» Given material
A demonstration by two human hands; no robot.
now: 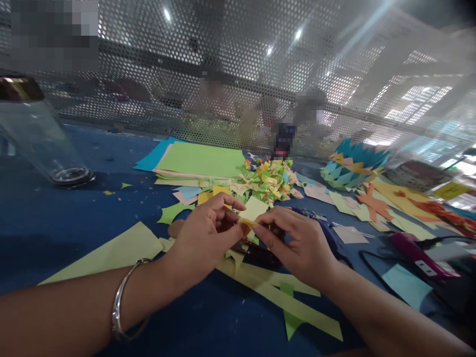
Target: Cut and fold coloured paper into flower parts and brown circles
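Behind the dark blue tabletop rises a grey perforated metal screen. At the centre, the person's left hand and right hand pinch a small yellow paper piece between fingertips, its folding seemingly unfinished; beyond, a heap of small multicoloured folded papers looks done, while flat light-green paper sheets left of it seem unworked.

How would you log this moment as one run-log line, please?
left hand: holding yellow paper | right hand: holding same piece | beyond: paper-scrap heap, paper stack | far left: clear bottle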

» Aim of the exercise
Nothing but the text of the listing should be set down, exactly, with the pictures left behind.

» Answer space
A demonstration by two human hands; no robot.
now: 
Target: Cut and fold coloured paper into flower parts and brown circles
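Behind the dark blue tabletop rises a grey perforated metal screen. At the centre, the person's left hand and right hand pinch a small yellow paper piece between fingertips, its folding seemingly unfinished; beyond, a heap of small multicoloured folded papers looks done, while flat light-green paper sheets left of it seem unworked.

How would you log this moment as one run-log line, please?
left hand: holding yellow paper | right hand: holding same piece | beyond: paper-scrap heap, paper stack | far left: clear bottle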

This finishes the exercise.